Couple of weeks and i will get some baby bun pics for you


----------



## niki87 (Nov 18, 2009)

Awww congrats Calla!! xx


----------



## Lil Miss (Dec 11, 2010)

isnt blue a mix of the BEW (or Vienna Marked) gene, and black, there are other way, but that is the simplest to list

the BEW diluting the black down and creating the blue colour, who eyes are also already diluted to a slate blue colour as it is, making a Blue eyed or VM blue genetically impossible? you will either get VM black or blue, if you mix the genes, depending on receives and such....

eg
DD is the solid verion of the colour ie in your case agouti with normal eyes
Dd is the VM version aka blue eyed ie in your case agouti with blue eyes
dd is a fully dilute version of a colour ie blue, lilac ect. which can not be blue eyed, due to to dd gene being the active gene not Dd

or am i mistaken in the workings of the dilute genes?....


----------



## frags (Feb 5, 2009)

Blue & BEW are totally different gene 

BEW is similar to the albino gene, they are a colour under the white coat but it just cant be seen.


----------



## Lil Miss (Dec 11, 2010)

frags said:


> Blue & BEW are totally different gene
> 
> BEW is similar to the albino gene, they are a colour under the white coat but it just cant be seen.


i know that but it the gene that are in the bew that dilute the base colour giving it the Dd and dd, but ignoring that, as that was mainly me clearing my own thoughts up

Dd is a VM animal aka blue eyed
dd is a dilute animal, ie blue, lilac ect

making it genetically imposable to have a blue eyed (Dd) blue (dd)
D = dense
d = dilute


----------



## frags (Feb 5, 2009)

Lil Miss said:


> i know that but it the gene that are in the bew that dilute the base colour giving it the Dd and dd, but ignoring that, as that was mainly me clearing my own thoughts up
> 
> Dd is a VM animal aka blue eyed
> dd is a dilute animal, ie blue, lilac ect
> ...


Oh pooo! Not fair lol i want a blue eye blue :lol:


----------



## Lil Miss (Dec 11, 2010)

technically they do have blue eyes just slate blue rather the the bright blue you were meaning, damn genetics :lol:


----------



## niki87 (Nov 18, 2009)

frags said:


> Oh pooo!

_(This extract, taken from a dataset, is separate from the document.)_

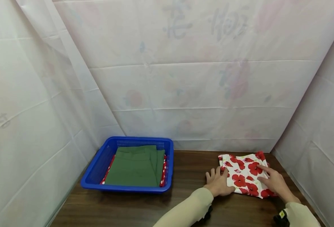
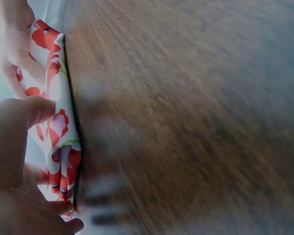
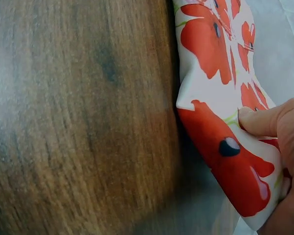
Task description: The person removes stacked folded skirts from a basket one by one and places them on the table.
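A folded white cloth with red flowers (image 1: 242, 174) lies on the brown table at the right. My left hand (image 1: 218, 183) rests at its left side with fingers spread. In the left wrist view, the left thumb (image 2: 39, 108) touches the near folded edge, where several layers show. On the cloth's right part lies my right hand (image 1: 276, 183), index finger extended over the top. The right wrist view shows that thumb (image 3: 261, 120) pressing the flowered fabric (image 3: 220, 147); the other fingers are mostly hidden there.
A blue plastic basket (image 1: 127, 189) stands on the table (image 1: 189, 176) to the left. Inside it, folded green fabric (image 1: 132, 167) lies over red fabric with white dots (image 1: 163, 171). White sheets (image 1: 184, 94) hang behind and at both sides.
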Demonstrator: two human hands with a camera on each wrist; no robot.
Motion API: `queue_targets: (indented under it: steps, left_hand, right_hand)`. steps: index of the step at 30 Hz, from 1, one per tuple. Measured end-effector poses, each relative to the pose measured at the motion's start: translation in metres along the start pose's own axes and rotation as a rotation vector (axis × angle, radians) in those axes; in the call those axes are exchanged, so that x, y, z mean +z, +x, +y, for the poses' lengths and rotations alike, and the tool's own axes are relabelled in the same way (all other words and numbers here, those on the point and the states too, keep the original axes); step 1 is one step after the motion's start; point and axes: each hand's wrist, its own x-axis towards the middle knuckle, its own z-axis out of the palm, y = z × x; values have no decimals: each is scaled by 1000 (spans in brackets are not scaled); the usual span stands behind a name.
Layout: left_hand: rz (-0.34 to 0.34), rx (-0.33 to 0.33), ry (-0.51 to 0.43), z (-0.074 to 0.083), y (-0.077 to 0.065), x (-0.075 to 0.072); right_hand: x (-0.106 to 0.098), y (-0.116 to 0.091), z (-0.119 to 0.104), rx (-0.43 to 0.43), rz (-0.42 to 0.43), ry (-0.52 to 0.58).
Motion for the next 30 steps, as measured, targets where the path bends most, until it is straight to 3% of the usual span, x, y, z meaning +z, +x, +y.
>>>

Not fair lol i want a blue eye blue :lol:


I have one of them Singing: :thumbup:


----------



## Lil Miss (Dec 11, 2010)

niki87 said:


> I have one of them Singing: :thumbup:


show me? you sure they arent just slate blue, which is the standard eye colour for a blue


----------



## Guest (Feb 13, 2011)

Lil Miss said:


> show me? you sure they arent just slate blue, which is the standard eye colour for a blue


LOL thats what I was going to say :lol::lol:


----------



## emzybabe (Jun 30, 2009)

wow i'm completely blown away, this genetics stuff really gets me. I've been waiting for frags blue eyed blue master plan to fall into place for a few years now, I am first on the list


----------



## niki87 (Nov 18, 2009)

Lil Miss said:


> show me? you sure they arent just slate blue, which is the standard eye colour for a blue


oops just seen this....oh I have no idea...though thats what the breeder said lol...

Here she is










She does have blue eyes...best pic I could find...










Am not ashamed to admit I am only going off what someone said lol!!! Feel free to correct me if so!


----------



## frags (Feb 5, 2009)

Are they piercing blue like this? Or just a dark slate blue?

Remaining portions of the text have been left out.